手把手写深度学习(23)：视频扩散模型之Video DataLoader

手把手写深度学习(0)：专栏文章导航

前言：训练自己的视频扩散模型的第一步就是准备数据集，而且这个数据集是text-video或者image-video的多模态数据集，这篇博客手把手教读者如何写一个这样扩散模型的的Video DataLoader。

准备工作

下载数据集

视频数据打标签

代码讲解

纯视频文件夹+txt描述prompt 读取方式

CSV描述文件读取方式

准备工作

下载数据集

一般会去下载webvid数据集，但是这个数据集非常大，如果读者不做预训练的话不建议下载。

《Animating Pictures with Eulerian Motion Fields》提供了一个比较小的测试数据集：Animating Pictures with Eulerian Motion Fields

大概一个GB左右，谷歌云盘的链接如下：

https://drive.google.com/file/d/1-MKuNxO1mjopgY6UoEVGDVt5I_QvVeDn/view

下载之后的.pth文件我们暂时不用管，可以先删除掉，只保留.mp4文件。

视频数据打标签

很多数据集是没有一个比较好的文字描述的，如果我们要训练text-to-video的任务，第一步要做的事情是对视频数据打上文字标签。

如果有，那么就算了，主打一个淘气（不是）

还是下一讲专门讲一下如何用V-BLIP给视频数据打上text标签吧

代码讲解

纯视频文件夹+txt描述prompt 读取方式

第一个DataLoader只需要输入视频的文件夹路径，prompt要么是全部指定成相同的（那肯定不行），要么从同名的txt文件中读取：

        if os.path.exists(self.video_files[index].replace(".mp4", ".txt")):
            with open(self.video_files[index].replace(".mp4", ".txt"), "r") as f:
                prompt = f.read()
        else:
            prompt = self.fallback_prompt

注意这里的text我们直接用预训练的tokenizer编码了，如果不想要的话也可以把这里注释掉：

    def get_prompt_ids(self, prompt):
        return self.tokenizer(
            prompt,
            truncation=True,
            padding="max_length",
            max_length=self.tokenizer.model_max_length,
            return_tensors="pt",
        ).input_ids

获取视频的部分需要特别注意的是，要把"f h w c"转换成"f c h w"：

        video = rearrange(video, "f h w c -> f c h w")

完整代码如下：

class VideoFolderDataset(Dataset):
    def __init__(
        self,
        tokenizer=None,
        width: int = 256,
        height: int = 256,
        n_sample_frames: int = 16,
        fps: int = 8,
        path: str = "./data",
        fallback_prompt: str = "",
        use_bucketing: bool = False,
        **kwargs
    ):
        self.tokenizer = tokenizer
        self.use_bucketing = use_bucketing

        self.fallback_prompt = fallback_prompt

        self.video_files = glob(f"{path}/*.mp4")

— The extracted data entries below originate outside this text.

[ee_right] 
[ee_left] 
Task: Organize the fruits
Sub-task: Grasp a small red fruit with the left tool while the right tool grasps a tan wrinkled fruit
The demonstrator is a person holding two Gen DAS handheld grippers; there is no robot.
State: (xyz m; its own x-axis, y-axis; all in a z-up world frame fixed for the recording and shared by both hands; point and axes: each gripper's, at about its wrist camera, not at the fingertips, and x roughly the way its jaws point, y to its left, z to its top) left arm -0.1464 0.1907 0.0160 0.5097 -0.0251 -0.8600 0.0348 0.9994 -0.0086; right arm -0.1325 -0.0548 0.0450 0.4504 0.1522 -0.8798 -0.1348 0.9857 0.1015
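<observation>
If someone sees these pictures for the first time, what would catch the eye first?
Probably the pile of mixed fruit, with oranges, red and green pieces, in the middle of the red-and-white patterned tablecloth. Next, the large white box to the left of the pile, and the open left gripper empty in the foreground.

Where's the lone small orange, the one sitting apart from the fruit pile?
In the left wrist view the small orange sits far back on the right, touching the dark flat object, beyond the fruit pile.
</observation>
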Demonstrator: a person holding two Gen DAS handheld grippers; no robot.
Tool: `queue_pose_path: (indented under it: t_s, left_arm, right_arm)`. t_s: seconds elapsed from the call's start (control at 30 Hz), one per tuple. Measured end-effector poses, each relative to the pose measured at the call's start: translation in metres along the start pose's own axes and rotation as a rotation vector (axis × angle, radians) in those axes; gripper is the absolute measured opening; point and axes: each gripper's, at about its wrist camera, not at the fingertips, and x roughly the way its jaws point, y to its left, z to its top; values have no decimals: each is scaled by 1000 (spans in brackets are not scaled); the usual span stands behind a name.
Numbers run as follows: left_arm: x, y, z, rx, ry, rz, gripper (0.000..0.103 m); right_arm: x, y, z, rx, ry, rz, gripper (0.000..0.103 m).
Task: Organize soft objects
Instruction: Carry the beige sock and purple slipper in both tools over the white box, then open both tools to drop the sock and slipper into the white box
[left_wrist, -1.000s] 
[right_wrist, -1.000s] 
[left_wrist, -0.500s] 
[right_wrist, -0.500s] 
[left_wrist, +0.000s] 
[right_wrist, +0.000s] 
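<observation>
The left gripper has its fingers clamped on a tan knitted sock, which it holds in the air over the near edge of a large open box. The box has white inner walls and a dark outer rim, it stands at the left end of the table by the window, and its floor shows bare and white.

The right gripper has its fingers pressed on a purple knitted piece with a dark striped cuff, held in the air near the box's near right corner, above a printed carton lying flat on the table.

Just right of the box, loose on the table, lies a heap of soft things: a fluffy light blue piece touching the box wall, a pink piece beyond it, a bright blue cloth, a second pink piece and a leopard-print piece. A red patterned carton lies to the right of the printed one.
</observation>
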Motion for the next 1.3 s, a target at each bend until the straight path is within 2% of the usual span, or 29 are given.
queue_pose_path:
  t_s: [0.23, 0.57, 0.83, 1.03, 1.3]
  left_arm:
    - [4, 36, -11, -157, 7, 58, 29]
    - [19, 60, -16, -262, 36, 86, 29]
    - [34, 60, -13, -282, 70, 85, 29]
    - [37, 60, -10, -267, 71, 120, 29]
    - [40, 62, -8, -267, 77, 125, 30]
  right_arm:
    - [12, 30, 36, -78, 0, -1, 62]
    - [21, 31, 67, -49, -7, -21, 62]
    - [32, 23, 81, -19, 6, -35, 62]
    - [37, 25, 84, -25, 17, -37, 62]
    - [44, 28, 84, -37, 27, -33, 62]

        self.width = width
        self.height = height

        self.n_sample_frames = n_sample_frames
        self.fps = fps

    def get_frame_buckets(self, vr):
        h, w, c = vr[0].shape        
        width, height = sensible_buckets(self.width, self.height, w, h)
        resize = T.transforms.Resize((height, width), antialias=True)

        return resize

    def get_frame_batch(self, vr, resize=None):
        n_sample_frames = self.n_sample_frames
        native_fps = vr.get_avg_fps()
        
        every_nth_frame = max(1, round(native_fps / self.fps))
        every_nth_frame = min(len(vr), every_nth_frame)
        
        effective_length = len(vr) // every_nth_frame
        if effective_length < n_sample_frames:
            n_sample_frames = effective_length

        effective_idx = random.randint(0, (effective_length - n_sample_frames))
        idxs = every_nth_frame * np.arange(effective_idx, effective_idx + n_sample_frames)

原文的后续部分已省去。